Economy

The Other “Not Serious” Tax Proposal

While the Republicans pan President Obama's tax reform proposal as "not serious," another candidate for president introduced a tax reform proposal of his own this week that's even more fantastical than his last one.

While Mitt Romney originally stumped pundits with his talk about the "1 percent paying their share," a closer look finds that what Romney was actually referring to was the 1 percent paying the same percentage in relation to others as they do now, but still significantly less.

According to preliminary analysis of that tax plan, though, Romney’s assertions are as absurd as they were the first time. According to Center for American Progress Tax and Budget Policy Director Michael Linden, Romney’s tax plan contains budget-busting tax breaks for the richest Americans in the form of a permanent 20 percent across-the-board cut to marginal rates and a repeal of the Alternative Minimum Tax, which prohibits the wealthy from artificially lowering their tax rates. “The enormity of these tax cuts is mind-boggling,” Linden said. “Even more unbelievable is how skewed they are to those the very top of the income ladder.”
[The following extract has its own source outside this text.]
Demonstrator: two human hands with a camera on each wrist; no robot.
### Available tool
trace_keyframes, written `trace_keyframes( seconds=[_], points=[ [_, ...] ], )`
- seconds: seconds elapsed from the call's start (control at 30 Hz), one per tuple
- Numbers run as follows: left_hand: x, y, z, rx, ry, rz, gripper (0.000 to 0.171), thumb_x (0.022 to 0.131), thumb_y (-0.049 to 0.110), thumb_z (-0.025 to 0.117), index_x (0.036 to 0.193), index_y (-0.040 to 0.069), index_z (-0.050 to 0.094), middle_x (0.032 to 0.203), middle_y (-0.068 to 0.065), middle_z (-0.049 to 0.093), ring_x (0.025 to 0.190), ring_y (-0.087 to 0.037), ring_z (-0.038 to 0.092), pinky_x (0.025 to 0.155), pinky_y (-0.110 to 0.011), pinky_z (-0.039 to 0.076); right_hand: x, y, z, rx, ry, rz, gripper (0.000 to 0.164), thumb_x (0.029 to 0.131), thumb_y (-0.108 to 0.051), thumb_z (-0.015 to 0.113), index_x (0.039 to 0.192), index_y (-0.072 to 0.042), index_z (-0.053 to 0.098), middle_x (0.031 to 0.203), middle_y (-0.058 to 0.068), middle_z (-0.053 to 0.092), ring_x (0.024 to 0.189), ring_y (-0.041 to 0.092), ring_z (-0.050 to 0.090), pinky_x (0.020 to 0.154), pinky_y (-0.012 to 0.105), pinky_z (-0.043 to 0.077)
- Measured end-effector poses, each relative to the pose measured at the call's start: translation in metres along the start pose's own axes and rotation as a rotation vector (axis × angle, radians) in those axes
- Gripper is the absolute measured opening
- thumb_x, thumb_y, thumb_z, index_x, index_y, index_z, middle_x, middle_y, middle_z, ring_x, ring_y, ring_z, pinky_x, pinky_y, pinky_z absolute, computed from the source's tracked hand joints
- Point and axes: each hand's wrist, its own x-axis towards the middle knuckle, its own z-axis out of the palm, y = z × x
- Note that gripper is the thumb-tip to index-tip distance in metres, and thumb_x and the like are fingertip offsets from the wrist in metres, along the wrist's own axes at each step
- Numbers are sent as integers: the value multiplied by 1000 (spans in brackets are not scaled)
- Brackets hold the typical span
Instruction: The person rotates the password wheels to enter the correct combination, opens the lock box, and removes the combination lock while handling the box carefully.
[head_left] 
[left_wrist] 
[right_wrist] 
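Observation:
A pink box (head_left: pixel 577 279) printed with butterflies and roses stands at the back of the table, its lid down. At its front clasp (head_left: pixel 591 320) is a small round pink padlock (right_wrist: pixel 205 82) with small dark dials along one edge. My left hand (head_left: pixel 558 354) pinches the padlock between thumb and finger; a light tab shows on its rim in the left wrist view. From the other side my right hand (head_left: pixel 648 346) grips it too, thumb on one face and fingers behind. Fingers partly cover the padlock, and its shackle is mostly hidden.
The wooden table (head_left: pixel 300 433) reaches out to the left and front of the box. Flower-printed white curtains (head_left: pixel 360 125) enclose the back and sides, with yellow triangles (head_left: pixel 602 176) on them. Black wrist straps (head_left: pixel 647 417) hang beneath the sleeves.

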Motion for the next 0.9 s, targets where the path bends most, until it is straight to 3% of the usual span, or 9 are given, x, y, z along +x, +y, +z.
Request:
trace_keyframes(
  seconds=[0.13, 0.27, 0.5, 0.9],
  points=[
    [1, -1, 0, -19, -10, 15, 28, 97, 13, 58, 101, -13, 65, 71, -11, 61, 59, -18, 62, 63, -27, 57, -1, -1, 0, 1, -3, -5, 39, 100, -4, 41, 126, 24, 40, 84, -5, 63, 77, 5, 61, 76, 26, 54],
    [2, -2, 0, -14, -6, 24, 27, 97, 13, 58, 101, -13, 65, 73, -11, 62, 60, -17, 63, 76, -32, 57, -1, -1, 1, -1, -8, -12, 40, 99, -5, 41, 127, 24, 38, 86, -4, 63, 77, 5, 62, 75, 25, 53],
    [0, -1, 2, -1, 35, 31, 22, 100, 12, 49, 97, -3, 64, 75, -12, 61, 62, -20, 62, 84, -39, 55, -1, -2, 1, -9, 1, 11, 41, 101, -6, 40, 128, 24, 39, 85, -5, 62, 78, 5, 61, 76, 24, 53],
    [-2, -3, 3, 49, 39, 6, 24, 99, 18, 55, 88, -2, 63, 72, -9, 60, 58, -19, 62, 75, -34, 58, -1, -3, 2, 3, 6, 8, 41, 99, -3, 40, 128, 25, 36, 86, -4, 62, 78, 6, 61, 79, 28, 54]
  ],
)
Romney’s claim that his plan would promote job and economic growth while reducing the deficit is also likely false. The Bush tax cuts were promoted under the same guise, only to blow a $2.5-trillion hole in the federal budget that was accompanied by worst performance of any post-war expansion” for growth in investment, GDP, and job creation. Romney’s tax cuts are even more expensive, clocking in at a cost of more than $10.7 trillion over the next decade and reducing revenue to a paltry 15 percent of GDP, according to Linden. Balancing the budget on those terms, as Romney claims he will do, would be next to impossible.

$10.7 trillion over the next decade. An across the board reduction roughly triple the size of the Bush Tax Cuts. And President Obama is the one with the "not serious" proposal?

Needless to say Romney's proposal would do the exact opposite of "balance the budget," and no amount of spending cuts would be able to make up the difference without obliterating society as we know it. And virtually no one would be spared. The small businesses Republicans claim to worship would vanish, and all but the most uncompromising corporations would go bankrupt or leave the country since no one here would be left to buy their shit.

I'm not sure who Romney is trying to impress with this plan. We already know he's Wall Street's candidate. Has he really become so insecure, now trailing Santorum nationally, that he felt the need to reiterate it? Did he feel the need to reiterate that he's just as fiscally reckless, if not more so, than any of the other candidates?